[aur-general] Should "base" packages be listed as dependencies?

Xyne xyne at archlinux.ca
Thu Mar 23 06:29:56 UTC 2017


>Well, it also means, for example, that you don't have to keep listing
>things like bash and glibc in literally hundreds of PKGBUILDs.

I understand that argument, but it is framed as if people are writing hundreds
of PKGBUILDs at once and the added deps are overly tedious to include, when in
fact they are written one at a time and it's only a few extra words (at most)
alongside however many constitute the PKGBUILD. For makedeps, most of these are
not even needed because they are indirect deps of base-devel. All runtime deps
should be resolved though, either directly or indirectly.

The only valid technical argument would be if the overhead of the dependency
checks is prohibitive. I expect that it is negligible (but admittedly haven't
checked) and it is worth technical correctness.

It's like quoting path variables in PKGBUILDs: most people build in "sane"
paths but it's still poor form to omit the quotes and assume that no one builds
on paths with spaces. The arguments "but I don't want to type more quotes" and
"but all those quotes across all the PKGBUILDs take so many bytes" are rightly
rejected.



>> There is no "base installation" of Arch Linux. That's one of the defining
>> features of this distro. Forcing some people to install bloat and cruft (or
>> play dependency spelunker) to save a few keystrokes in a PKGBUILD is just
>> wrong.  
>
>There absolutely is a base installation. Unless you are suggesting e.g.
>systemd-less systems constitute a supported Arch Linux installation?
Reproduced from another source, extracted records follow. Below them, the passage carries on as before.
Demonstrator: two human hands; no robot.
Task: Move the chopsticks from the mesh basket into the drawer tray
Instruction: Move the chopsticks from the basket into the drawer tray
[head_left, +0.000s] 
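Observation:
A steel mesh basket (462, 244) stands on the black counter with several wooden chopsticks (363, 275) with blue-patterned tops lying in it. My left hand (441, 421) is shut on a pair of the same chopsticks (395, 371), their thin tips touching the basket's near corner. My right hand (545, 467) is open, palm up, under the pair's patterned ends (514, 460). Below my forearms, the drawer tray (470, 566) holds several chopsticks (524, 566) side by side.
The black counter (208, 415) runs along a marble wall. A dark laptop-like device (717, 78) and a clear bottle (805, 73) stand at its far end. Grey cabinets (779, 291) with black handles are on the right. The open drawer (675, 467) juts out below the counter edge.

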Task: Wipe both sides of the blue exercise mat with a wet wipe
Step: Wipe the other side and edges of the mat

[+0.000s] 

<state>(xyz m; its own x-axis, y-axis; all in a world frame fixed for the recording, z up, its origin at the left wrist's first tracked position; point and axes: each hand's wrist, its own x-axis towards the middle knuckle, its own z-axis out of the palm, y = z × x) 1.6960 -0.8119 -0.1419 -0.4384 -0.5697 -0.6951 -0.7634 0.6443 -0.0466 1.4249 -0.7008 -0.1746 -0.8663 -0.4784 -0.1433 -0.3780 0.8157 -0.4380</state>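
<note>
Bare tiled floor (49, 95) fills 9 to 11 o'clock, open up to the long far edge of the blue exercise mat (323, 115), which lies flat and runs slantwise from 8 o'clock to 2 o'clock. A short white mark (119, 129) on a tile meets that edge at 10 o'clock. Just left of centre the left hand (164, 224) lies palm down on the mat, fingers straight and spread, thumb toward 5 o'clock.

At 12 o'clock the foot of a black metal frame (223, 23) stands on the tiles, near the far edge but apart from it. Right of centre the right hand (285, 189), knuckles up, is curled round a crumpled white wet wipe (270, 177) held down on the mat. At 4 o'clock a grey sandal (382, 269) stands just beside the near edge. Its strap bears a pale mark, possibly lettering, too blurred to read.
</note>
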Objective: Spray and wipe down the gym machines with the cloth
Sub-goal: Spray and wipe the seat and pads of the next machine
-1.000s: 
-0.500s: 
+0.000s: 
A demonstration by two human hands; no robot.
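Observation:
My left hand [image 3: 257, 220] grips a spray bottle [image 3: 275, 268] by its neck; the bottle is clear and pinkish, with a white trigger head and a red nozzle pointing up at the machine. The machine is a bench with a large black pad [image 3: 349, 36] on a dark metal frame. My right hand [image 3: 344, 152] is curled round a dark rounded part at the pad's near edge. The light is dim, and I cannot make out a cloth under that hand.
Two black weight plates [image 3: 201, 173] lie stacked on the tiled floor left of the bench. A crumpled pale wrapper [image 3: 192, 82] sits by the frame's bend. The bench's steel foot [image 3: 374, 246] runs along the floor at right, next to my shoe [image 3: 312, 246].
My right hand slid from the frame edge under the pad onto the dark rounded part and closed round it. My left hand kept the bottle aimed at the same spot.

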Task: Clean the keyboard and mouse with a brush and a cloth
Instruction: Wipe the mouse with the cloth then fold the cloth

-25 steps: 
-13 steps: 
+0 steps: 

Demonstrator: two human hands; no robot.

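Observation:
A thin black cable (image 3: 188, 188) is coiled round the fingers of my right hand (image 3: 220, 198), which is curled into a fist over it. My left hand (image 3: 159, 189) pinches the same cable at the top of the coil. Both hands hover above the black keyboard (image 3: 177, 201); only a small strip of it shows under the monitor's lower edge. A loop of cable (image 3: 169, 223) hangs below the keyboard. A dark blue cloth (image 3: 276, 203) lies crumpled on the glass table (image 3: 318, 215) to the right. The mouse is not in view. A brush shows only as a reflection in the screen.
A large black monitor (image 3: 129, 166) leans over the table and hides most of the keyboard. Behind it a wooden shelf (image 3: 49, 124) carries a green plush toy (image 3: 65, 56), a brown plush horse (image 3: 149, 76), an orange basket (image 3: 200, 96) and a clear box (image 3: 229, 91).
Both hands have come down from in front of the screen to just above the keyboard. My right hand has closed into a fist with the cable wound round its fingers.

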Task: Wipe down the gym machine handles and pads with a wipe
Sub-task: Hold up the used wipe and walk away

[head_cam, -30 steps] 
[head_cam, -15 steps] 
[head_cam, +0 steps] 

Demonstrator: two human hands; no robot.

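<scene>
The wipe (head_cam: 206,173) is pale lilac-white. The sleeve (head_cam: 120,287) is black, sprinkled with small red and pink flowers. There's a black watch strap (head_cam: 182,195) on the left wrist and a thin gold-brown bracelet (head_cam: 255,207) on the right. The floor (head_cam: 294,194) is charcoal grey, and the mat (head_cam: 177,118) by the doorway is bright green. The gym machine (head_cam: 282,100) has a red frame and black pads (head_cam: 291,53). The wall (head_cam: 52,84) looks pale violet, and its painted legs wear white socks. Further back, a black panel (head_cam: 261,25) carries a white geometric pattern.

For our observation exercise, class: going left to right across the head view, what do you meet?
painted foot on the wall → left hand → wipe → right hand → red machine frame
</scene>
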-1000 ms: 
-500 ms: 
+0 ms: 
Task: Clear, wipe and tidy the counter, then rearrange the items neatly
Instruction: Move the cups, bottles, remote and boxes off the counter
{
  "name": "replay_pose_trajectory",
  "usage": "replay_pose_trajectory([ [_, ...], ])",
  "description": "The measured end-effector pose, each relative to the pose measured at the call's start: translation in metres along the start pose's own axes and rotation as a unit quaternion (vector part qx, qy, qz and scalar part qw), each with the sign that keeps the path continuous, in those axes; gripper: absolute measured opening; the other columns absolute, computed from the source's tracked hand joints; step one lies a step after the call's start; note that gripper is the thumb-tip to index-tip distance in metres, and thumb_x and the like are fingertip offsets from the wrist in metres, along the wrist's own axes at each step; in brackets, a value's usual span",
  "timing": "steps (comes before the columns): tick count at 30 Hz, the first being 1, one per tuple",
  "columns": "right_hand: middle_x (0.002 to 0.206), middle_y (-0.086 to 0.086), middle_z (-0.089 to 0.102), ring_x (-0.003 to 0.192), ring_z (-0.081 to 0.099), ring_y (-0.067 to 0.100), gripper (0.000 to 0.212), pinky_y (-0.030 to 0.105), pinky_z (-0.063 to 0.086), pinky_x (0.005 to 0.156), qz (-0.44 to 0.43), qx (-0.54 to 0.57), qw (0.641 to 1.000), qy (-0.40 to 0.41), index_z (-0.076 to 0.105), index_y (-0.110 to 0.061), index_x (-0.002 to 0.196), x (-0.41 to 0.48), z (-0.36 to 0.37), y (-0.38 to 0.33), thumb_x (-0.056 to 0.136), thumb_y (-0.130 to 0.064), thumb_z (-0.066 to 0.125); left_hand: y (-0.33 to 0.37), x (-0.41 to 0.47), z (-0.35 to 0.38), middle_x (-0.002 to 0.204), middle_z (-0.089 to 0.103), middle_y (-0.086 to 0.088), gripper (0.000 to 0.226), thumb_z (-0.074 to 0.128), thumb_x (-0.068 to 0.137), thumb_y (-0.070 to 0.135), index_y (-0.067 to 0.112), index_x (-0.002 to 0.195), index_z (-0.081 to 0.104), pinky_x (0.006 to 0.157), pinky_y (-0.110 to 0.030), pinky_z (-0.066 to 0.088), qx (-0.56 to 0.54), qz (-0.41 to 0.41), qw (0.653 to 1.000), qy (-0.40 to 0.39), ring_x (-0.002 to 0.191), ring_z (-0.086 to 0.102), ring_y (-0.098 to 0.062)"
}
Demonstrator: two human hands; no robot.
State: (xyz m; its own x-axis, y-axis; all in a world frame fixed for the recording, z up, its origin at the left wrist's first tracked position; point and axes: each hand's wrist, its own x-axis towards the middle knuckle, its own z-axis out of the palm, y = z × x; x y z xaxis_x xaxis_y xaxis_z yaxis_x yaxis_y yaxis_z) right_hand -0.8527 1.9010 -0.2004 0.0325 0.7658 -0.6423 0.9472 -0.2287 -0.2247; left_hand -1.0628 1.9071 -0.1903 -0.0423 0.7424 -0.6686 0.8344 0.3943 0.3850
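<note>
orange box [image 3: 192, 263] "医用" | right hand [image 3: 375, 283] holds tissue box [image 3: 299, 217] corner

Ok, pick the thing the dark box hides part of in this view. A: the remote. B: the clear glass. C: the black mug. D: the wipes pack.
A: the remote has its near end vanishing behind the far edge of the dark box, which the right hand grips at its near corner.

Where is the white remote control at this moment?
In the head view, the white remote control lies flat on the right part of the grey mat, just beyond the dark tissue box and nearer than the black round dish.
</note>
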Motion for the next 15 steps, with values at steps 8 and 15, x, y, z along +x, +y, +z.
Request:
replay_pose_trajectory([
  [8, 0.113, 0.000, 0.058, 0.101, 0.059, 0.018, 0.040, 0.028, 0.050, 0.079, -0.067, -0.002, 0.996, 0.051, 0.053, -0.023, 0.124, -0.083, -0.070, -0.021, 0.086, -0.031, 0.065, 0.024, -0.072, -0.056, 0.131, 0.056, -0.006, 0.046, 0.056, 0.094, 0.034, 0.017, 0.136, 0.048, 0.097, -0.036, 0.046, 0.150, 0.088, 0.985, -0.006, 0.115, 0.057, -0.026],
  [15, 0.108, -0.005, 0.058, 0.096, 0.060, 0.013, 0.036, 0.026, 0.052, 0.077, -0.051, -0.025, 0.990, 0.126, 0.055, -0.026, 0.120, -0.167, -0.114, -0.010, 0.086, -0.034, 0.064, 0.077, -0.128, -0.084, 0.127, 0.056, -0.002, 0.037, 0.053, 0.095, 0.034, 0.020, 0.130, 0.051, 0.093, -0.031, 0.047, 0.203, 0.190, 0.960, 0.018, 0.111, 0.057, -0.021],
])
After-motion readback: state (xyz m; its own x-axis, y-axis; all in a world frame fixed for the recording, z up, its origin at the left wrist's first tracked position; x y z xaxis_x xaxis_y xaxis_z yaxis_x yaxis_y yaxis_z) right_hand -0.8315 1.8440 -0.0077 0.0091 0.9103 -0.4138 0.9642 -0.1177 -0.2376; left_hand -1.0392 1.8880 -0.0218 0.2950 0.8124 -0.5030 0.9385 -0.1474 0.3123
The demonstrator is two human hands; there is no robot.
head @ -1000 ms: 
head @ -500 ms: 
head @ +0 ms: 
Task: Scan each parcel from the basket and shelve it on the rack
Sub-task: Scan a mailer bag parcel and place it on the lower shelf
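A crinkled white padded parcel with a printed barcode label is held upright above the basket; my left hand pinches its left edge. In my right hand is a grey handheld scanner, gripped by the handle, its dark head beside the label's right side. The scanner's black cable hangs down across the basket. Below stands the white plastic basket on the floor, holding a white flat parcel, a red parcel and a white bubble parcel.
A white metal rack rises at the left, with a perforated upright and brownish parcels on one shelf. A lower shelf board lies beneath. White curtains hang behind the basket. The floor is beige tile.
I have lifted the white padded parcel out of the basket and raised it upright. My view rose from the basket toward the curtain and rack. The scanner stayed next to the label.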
This isn't about what is officially "supported". This is about how one tool
performs a task. Arch provides flexibility. There are custom kernels and
alternative init systems in the AUR for example. If you customize your system
then you are expected to deal with problems arising from that customization
yourself, but core functionality of the package manager should not rely on all
users installing essentially the same base system. We are talking about
dependency resolution here. Pacman is not tied to systemd or whatever else you
consider to be part of a "base installation". It shouldn't even matter what
other packages the user is using as long as pacman's own deps are satisfied.
For dependency resolution, Pacman's job is to determine what the user wants to
install and then figure out what else the user needs to install it. All it
needs to do that is the correct metadata, which is just a few extra words in
some text files. That is better than implicit assumptions that may silently
change in the future.




>I thought that was the point of suggesting that minimalist build chroots
>potentially require base as well...

A chroot that requires all of the base group is not minimal, it's bloated.


It's like a lazy fruit vendor dumping apples, oranges, bananas, etc. into one
giant bin because he can't be bothered to put them in separate bins (even
though he has them, and it would be simple to do), then forcing customers who
only want apples to buy big boxes of mixed fruit so that they can sort out the
apples themselves and throw the rest of the fruit away (after paying for it).